“I’ll have you all arrested!” shouted the other. “I want my boat.”

“Sing it!” chuckled Alex. “You might make a fine song with that ‘I want my boat’ story of yours. Have you looked along the river bank for it? The boy might have left it there.”

“I have not,” was the reply. “It is up to you to return it, and not my place to look for it. That boat was worth $50 of any man’s money.”

“Will you wait a moment, please?” Case asked of the boatman, as he drew Alex to one side. “I may want to go to shore with you before long.”

The other nodded and stood angrily in his boat, waiting.

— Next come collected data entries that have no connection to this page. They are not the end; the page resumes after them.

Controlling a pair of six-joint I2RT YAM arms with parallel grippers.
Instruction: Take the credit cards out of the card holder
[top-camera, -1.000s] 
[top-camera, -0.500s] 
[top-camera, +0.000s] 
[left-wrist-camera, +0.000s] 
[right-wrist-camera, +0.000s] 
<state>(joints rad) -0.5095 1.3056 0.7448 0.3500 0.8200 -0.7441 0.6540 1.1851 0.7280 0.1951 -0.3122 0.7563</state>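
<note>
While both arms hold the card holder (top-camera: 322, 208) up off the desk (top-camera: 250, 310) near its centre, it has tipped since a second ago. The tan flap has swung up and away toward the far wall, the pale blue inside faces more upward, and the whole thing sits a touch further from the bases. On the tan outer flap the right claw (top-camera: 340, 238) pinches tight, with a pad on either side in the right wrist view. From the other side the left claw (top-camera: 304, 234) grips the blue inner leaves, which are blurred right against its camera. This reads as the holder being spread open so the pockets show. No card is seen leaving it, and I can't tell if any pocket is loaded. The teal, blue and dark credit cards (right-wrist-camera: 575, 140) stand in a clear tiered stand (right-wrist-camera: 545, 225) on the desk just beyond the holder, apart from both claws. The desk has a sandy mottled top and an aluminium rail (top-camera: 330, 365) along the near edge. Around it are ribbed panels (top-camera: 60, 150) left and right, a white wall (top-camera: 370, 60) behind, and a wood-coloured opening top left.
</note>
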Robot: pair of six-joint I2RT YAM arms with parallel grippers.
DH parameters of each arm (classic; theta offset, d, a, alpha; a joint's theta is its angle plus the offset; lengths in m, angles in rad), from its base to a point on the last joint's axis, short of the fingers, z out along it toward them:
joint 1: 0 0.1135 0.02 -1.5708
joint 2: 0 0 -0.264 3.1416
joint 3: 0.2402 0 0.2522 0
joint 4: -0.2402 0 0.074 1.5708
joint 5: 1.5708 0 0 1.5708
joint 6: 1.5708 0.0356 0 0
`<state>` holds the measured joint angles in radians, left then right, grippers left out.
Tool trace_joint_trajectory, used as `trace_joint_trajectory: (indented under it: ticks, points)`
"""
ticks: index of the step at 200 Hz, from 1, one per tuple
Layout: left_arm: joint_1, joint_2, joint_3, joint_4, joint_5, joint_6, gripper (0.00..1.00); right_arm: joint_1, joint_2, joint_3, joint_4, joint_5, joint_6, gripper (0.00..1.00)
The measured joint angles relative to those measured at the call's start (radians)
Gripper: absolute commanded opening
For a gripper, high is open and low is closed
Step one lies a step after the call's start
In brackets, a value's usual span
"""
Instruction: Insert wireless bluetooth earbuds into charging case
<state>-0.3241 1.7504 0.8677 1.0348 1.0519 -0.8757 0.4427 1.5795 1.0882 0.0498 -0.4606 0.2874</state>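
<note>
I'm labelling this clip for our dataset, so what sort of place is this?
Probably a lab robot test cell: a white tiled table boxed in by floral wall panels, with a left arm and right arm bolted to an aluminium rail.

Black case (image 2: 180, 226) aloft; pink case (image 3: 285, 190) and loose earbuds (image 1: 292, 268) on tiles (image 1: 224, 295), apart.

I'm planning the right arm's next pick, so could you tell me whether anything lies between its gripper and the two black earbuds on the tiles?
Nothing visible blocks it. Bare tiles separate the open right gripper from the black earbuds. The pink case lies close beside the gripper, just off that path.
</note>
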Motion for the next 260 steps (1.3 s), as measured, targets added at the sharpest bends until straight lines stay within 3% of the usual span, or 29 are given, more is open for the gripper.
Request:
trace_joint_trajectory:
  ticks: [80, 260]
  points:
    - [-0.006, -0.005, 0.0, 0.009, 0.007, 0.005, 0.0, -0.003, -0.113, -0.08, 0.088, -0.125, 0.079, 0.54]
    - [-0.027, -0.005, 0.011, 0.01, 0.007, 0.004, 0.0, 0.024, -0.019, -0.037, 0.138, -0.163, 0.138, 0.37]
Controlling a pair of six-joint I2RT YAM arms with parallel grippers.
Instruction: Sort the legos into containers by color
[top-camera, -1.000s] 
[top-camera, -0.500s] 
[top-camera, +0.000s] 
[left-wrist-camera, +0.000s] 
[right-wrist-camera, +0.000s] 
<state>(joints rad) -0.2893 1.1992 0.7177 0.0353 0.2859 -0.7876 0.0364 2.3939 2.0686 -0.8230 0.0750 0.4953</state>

“Now,” Case explained to Alex, “there is no need of making an enemy of this man with your impudent talk. He is probably right. Some one swam out here, had supper, swam back and got a boat, and took Clay to the shore. Now, who could it have been? This beats me?”

“Couldn’t have been Don, could it?” asked Alex, doubtfully.

“I’m all at sea,” Case replied. “I don’t understand how Don could have got up to Yuma, and yet I’m half inclined to believe that it was he who took the money, though why he should have done so without letting us know is more than I can figure out.”

“There’s no head or tail to this business,” Alex declared. “We’re all mixed up with other folks’ troubles, just as we were on the Amazon and Columbia river trips! Are you going ashore with this man?”

“Of course. I’ve got to find out, if I can, where Clay went.”